> _Exercise_
Searching the material below, find each line that includes the word "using", and copy it.

> _Provided data_
====

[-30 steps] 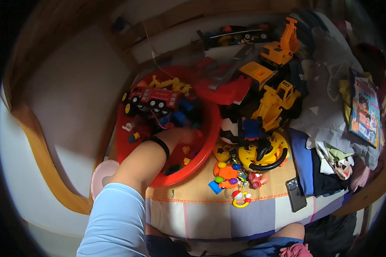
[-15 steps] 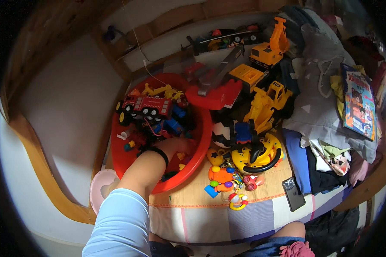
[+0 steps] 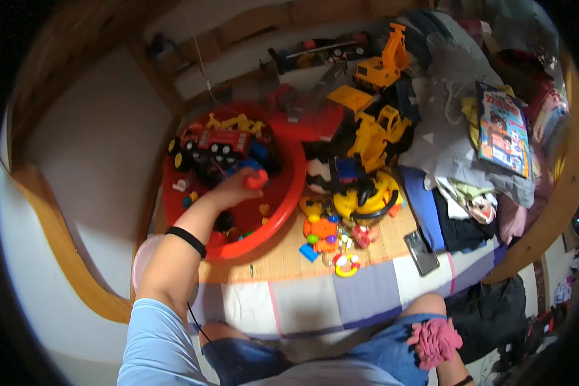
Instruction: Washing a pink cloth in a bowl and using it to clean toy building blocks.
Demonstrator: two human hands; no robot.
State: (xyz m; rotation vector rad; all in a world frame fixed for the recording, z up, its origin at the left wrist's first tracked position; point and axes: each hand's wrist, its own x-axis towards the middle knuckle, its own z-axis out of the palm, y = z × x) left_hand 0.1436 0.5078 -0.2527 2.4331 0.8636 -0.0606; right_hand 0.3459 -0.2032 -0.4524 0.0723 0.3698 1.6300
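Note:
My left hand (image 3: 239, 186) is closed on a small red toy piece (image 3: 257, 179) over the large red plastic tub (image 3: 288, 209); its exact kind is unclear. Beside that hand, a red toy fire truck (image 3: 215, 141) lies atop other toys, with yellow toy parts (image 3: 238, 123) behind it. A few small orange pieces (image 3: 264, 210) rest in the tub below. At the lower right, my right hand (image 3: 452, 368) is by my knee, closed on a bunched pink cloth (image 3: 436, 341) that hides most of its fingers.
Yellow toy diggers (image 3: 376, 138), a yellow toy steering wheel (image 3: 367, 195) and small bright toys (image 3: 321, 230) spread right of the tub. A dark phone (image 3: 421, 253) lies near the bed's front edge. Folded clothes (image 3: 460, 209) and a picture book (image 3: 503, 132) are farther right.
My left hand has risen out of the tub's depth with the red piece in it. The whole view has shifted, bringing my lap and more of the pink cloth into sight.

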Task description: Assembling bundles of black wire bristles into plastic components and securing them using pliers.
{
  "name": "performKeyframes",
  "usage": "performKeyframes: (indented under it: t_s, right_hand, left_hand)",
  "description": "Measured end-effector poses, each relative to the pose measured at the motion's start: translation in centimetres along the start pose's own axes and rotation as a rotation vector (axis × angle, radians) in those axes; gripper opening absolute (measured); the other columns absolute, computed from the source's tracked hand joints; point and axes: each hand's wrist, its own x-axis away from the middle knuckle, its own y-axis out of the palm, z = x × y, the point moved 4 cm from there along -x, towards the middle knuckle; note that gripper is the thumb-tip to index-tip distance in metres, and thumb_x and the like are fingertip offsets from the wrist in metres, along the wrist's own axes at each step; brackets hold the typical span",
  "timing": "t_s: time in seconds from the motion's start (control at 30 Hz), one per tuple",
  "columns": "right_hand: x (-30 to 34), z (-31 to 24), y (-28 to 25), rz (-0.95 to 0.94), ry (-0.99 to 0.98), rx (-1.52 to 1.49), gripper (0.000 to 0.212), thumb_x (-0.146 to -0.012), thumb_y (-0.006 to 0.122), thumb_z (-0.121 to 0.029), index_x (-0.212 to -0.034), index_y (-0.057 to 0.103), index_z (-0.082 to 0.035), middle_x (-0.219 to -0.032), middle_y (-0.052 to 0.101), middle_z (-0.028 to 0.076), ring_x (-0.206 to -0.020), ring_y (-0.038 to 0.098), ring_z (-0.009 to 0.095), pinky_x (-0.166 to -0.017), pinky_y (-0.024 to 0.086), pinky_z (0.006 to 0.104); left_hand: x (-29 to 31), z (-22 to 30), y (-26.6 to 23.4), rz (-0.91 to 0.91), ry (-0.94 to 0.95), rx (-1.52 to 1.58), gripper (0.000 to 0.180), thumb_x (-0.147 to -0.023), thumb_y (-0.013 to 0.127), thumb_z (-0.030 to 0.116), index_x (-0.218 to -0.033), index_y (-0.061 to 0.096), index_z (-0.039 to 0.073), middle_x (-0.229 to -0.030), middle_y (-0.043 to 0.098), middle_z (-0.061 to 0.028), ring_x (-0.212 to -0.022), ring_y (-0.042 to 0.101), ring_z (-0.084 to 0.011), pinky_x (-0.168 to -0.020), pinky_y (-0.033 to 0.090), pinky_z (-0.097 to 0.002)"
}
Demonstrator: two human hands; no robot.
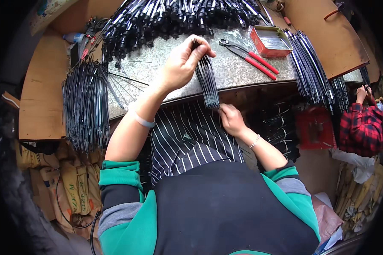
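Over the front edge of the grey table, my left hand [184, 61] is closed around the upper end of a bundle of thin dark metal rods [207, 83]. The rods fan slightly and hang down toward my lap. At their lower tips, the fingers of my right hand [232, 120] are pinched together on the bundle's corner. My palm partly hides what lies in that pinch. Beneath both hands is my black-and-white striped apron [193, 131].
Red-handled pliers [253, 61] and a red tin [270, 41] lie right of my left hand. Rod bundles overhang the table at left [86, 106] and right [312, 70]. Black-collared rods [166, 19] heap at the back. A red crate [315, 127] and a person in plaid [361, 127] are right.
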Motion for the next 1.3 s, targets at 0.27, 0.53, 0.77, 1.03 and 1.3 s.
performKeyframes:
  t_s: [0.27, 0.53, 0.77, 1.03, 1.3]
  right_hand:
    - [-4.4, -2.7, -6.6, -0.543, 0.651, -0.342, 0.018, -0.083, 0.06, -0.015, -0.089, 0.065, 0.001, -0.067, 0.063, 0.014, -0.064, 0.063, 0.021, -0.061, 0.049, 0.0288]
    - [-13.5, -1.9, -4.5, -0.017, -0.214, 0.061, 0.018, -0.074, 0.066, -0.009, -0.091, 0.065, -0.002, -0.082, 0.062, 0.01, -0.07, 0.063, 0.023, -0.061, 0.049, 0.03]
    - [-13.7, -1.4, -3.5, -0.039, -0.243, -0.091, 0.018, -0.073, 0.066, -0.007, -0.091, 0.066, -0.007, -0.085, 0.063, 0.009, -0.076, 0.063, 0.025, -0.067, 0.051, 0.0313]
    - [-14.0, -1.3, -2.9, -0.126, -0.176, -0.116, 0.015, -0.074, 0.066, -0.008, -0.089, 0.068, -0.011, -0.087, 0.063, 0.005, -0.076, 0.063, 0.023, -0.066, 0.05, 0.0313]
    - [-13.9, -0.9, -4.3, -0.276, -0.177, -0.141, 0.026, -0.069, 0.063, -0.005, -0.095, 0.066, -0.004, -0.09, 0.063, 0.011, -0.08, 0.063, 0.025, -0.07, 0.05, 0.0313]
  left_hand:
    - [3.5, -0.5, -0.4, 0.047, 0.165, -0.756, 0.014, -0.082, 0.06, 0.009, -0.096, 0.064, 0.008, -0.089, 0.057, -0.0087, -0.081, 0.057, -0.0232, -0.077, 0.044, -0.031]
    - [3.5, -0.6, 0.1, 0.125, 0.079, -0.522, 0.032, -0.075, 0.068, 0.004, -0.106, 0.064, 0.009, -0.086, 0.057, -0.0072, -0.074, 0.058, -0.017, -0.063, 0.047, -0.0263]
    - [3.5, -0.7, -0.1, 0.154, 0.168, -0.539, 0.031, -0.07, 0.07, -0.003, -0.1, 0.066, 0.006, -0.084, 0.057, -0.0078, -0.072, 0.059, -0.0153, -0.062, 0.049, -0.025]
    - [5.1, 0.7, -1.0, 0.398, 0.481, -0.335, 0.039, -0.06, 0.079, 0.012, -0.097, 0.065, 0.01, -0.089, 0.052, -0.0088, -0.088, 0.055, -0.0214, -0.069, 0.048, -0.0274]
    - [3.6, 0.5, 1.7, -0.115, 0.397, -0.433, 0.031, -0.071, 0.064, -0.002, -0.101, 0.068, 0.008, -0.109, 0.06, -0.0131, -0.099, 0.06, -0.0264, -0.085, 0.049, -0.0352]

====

> _Written solution_
Instruction: Washing a pink cloth in a bowl and using it to clean toy building blocks.
Task description: Assembling bundles of black wire bristles into plastic components and securing them using pliers.

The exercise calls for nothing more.